Large Scale Expression (10 L) of Endostatin in E. coli The endostatin molecules progressively increase in a 10 L Biostat E ™ fermentor (B. Braun Biotech Inc., Allentown PA). The fermentation medium used is M9 salts that are supplemented with 2% casamino acids (Difco Laboratories, Detroit MI) and glucose. Approximately 1 ml of the thaw culture is transferred to a 3.8 L Fernbach stirring flask containing 1.0 L of the medium and then incubated at 37 ° C at a stirring speed of 250 rpm for 12 hours. This culture of the shake flask is then used to inoculate a 10L fermenter containing 9.0 L of the medium. The fermentation conditions are as follows: stirring = 1000 rpm, air flow velocity in the sprayer = 15 liters / min, control of the pH = 7.0 by the addition of NH40H, back pressure = 10 psi, dissolved oxygen control > 30%, and temperature = 37 ° C. The glucose is initially grouped at 15 g / 1 and controlled at 2-5 g / 1 by the addition of a forage with 50% glucose. The fermentation culture is grown to an OD (550 nm) = 12-15 and is induced with 50 mg / l nalidixic acid. Fermentation is harvested 4 hours after induction by continuous flow centrifugation. 10L Scale Isolation of Inclusion Bodies The cell pellet of a 10L fermentation is resuspended in approximately 6.0 L of a 50 mM Tris / 150 mM EDTA buffer. The resuspension is passed once through a Microfluidizer ™ (Newton, MA) at 10,000 psi and the temperature is kept below 8 ° C. The recovered homogeneous substance is then spun at 15, ooo x G for 25 minutes and mixed until made consistent with an Ultr-Turrax mixer. Resuspension of the cell paste is then homogenized by passing the cell suspension twice through a Microfluidizer ™ (Newton, MA) operating at 10,000 psi pressure. The temperature of the homogenized substance is maintained at less than 6 ° C when collected in a stainless steel container that is placed in an ice bath. The inclusion bodies are isolated by centrifugation of the homogenate of cells at 15,000 x g for 30 minutes and the removal of the supernatant. The inclusion bodies are then washed a total of two times by resuspending the inclusion bodies in an ice-cold D.I. and subjecting them to centrifugation at 15,000 x g for 30 minutes. The inclusion bodies of endostatin are then frozen at -70 ° C.

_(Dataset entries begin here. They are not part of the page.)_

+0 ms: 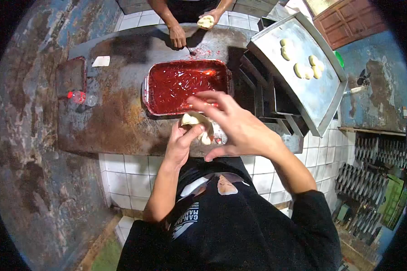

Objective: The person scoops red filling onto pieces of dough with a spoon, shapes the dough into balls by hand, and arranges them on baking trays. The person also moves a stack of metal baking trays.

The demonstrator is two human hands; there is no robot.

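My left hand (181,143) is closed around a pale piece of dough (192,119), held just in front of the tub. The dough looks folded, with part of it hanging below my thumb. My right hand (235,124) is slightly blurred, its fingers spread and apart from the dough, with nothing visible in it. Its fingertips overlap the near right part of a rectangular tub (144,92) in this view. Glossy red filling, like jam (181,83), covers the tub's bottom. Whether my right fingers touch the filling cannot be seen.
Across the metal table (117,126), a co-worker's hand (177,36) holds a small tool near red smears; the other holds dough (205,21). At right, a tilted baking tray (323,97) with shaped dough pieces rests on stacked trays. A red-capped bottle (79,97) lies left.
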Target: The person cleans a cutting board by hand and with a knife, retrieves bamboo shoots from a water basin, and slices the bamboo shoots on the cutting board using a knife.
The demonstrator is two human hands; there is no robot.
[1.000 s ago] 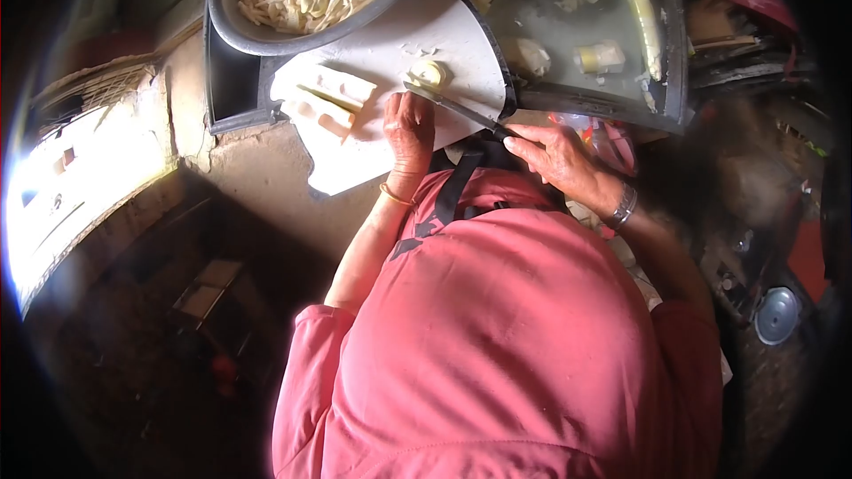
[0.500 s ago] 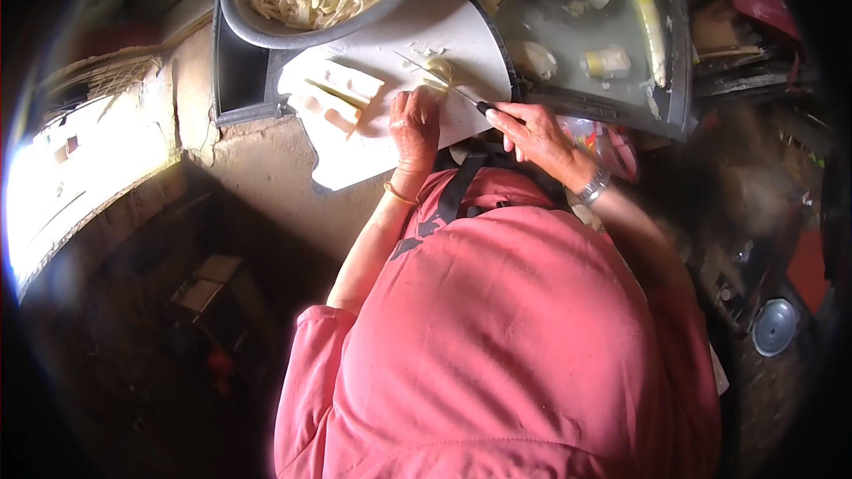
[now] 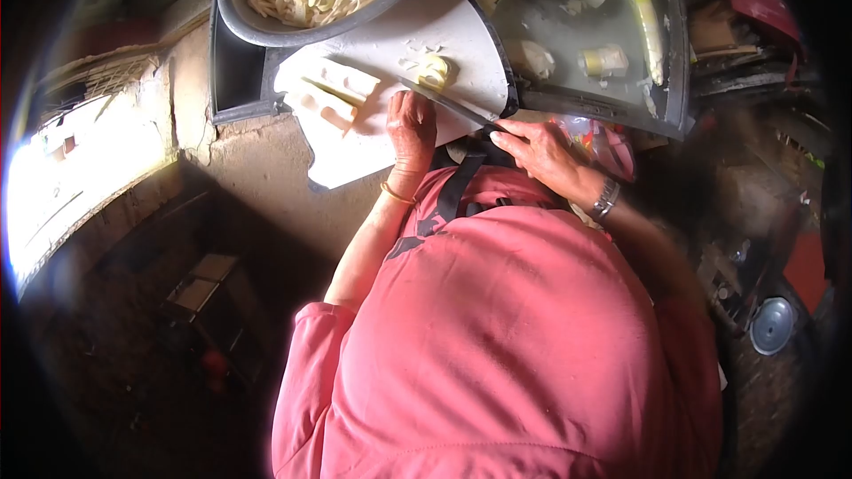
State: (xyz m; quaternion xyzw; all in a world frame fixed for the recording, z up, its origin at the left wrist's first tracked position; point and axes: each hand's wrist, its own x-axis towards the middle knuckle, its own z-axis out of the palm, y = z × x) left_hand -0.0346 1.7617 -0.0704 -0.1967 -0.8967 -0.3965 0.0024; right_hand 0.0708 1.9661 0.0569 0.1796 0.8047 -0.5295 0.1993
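Note:
My right hand [image 3: 540, 149] is wrapped round the black handle of a knife [image 3: 453, 106], whose blade points up and left over the white cutting board [image 3: 461, 35]. My left hand [image 3: 412, 124] rests on the board with its fingers bent together, beside the blade; anything under the fingertips is hidden. Just beyond the blade lie pale yellow cut pieces [image 3: 432, 71]. Left of my left hand are whitish lengths of a peeled stalk [image 3: 342, 84], lying side by side on the board.
A grey basin [image 3: 232, 9] of pale cut strips stands at the top left. On the right, a dark-edged glass surface [image 3: 568, 44] bears several stalk pieces. A round metal lid [image 3: 772, 325] lies low at the right.
The knife has swung down, away from the yellow pieces and back towards my left hand. My right hand has shifted slightly down and right since half a second ago.

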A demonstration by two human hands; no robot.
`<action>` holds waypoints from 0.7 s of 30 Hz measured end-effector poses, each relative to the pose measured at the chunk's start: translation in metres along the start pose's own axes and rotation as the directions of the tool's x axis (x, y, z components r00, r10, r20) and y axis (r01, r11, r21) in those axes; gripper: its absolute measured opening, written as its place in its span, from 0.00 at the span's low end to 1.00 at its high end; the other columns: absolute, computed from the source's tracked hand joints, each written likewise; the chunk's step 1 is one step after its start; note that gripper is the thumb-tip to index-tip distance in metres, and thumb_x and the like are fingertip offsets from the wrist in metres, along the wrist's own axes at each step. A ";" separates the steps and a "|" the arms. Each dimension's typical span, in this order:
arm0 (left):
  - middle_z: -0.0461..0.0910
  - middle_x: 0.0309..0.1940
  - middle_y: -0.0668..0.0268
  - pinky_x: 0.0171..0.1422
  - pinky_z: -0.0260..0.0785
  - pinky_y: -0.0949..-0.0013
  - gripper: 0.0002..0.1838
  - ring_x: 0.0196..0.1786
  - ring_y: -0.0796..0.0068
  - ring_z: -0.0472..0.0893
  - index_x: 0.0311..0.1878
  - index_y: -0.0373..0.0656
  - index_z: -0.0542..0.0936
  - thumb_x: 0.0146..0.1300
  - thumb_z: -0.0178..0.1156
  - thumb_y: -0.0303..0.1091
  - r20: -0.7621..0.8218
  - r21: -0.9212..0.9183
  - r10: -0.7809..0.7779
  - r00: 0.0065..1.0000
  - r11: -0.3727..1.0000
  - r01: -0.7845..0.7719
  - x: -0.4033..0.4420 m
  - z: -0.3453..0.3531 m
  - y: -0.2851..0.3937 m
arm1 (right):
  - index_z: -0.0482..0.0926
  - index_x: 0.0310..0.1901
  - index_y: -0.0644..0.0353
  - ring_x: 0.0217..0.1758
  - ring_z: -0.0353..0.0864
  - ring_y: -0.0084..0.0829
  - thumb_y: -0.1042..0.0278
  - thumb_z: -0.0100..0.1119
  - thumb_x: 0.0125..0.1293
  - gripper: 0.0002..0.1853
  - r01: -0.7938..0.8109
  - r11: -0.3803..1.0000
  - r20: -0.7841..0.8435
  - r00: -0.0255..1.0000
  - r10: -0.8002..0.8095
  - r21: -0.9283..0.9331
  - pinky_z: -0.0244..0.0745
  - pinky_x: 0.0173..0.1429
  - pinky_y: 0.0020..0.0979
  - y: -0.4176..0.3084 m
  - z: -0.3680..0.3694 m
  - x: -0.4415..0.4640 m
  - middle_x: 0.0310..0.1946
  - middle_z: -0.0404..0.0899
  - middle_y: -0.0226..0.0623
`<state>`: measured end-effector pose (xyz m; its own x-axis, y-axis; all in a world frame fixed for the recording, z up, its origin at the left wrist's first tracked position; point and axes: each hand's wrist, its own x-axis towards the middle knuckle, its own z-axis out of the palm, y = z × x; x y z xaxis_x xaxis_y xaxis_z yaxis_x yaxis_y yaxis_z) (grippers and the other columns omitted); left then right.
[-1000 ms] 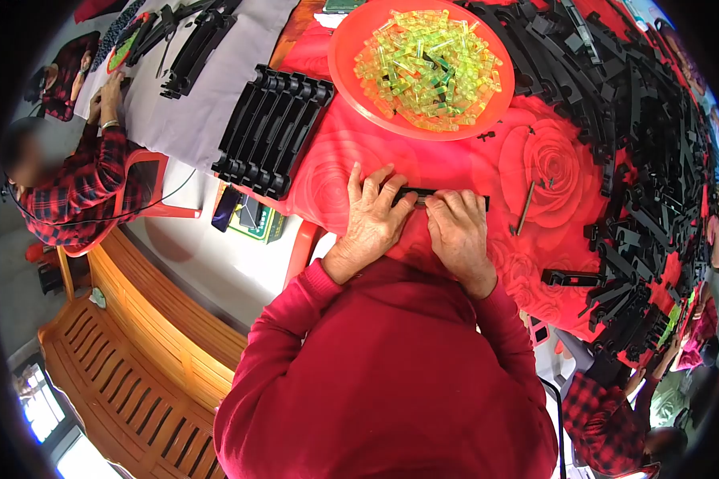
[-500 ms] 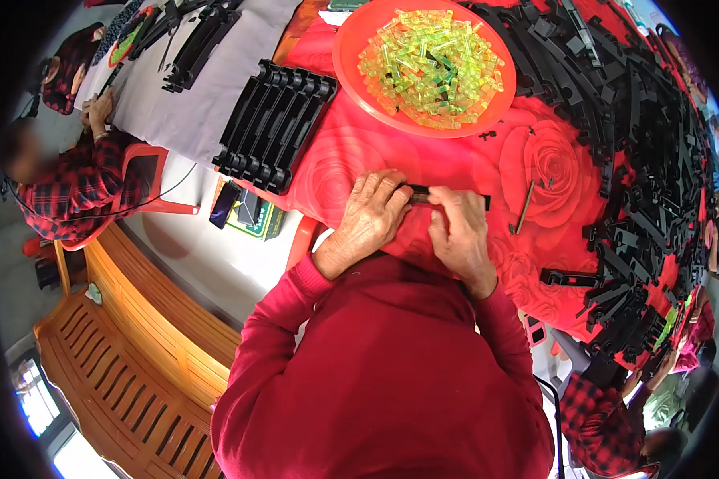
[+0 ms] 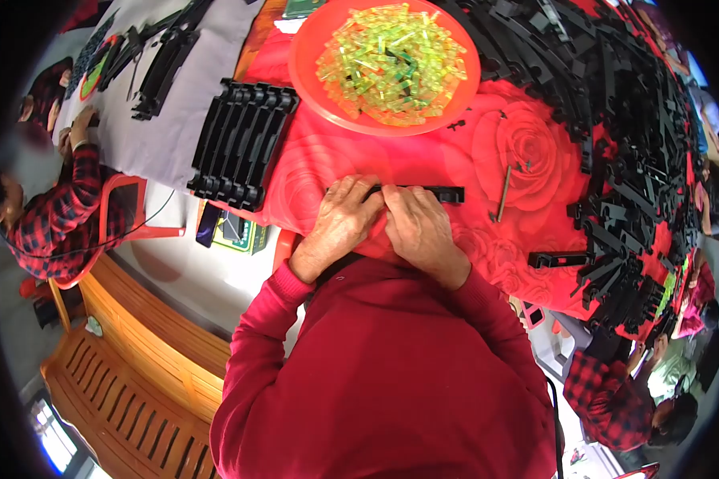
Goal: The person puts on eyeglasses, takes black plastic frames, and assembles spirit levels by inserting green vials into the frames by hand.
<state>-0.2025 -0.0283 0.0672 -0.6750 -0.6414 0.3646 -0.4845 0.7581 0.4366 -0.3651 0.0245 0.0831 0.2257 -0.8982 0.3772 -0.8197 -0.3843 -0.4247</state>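
A long, narrow black plastic part point(image 3: 449, 194) lies on the red rose-patterned cloth point(image 3: 319, 164) in front of me. My left hand point(image 3: 345, 217) is closed around its left end, which the fingers mostly cover. Fingers of my right hand point(image 3: 420, 227) press down on the middle of it, close beside the left hand; its right end sticks out. Whether a small piece sits under the fingertips is hidden. Just beyond is a red bowl point(image 3: 302, 92) of small clear yellow-green tubes point(image 3: 391, 60).
Several black parts stand in a neat row point(image 3: 244, 148) to the left. A thin rod point(image 3: 504, 193) and a single black part point(image 3: 558, 259) lie on the right, near a big heap of black parts point(image 3: 635, 188). People in checked sleeves point(image 3: 64, 211) sit nearby; a wooden bench point(image 3: 148, 327) stands lower left.
My right hand has slid left along the black part, up against my left hand, uncovering more of the right end. The whole view has shifted slightly.
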 end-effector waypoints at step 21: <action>0.73 0.50 0.55 0.60 0.65 0.50 0.14 0.57 0.53 0.72 0.39 0.39 0.79 0.49 0.68 0.31 -0.102 0.059 0.067 0.993 0.996 -0.061 0.004 -0.006 0.014 | 0.71 0.42 0.63 0.43 0.78 0.50 0.67 0.61 0.62 0.12 -0.653 0.718 -0.192 0.758 0.624 -0.241 0.74 0.41 0.46 0.114 -0.047 -0.055 0.39 0.77 0.47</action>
<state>-0.2085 -0.0212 0.0794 -0.6454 -0.5982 0.4750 -0.4744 0.8013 0.3645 -0.4960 0.0397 0.0531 -0.4415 -0.8793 0.1787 -0.8630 0.3616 -0.3527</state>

Small Scale Isolation of Inclusion Bodies The cell pellet of a 330 mL E. coli culture is resuspended in 15 mL of a buffer by sound treatment (50 M Tris-HCl, pH 8.0, 1 mM EDTA). These resuspended cells are subjected to sound treatment using the microtip probe of a Disruptor Sonicador Celular (Model W-375, Heat Systems-Ultrasonics, Inc., Farmingdale, New York). Three rounds of sound treatment are used in a shock absorber with sound treatment followed by a centrifugation to destabilize the cells and wash the inclusion bodies (IB). The first round of sound treatment is a rumble of three minutes followed by a rumble of one minute, and the final two rounds of sound treatment that are one minute each.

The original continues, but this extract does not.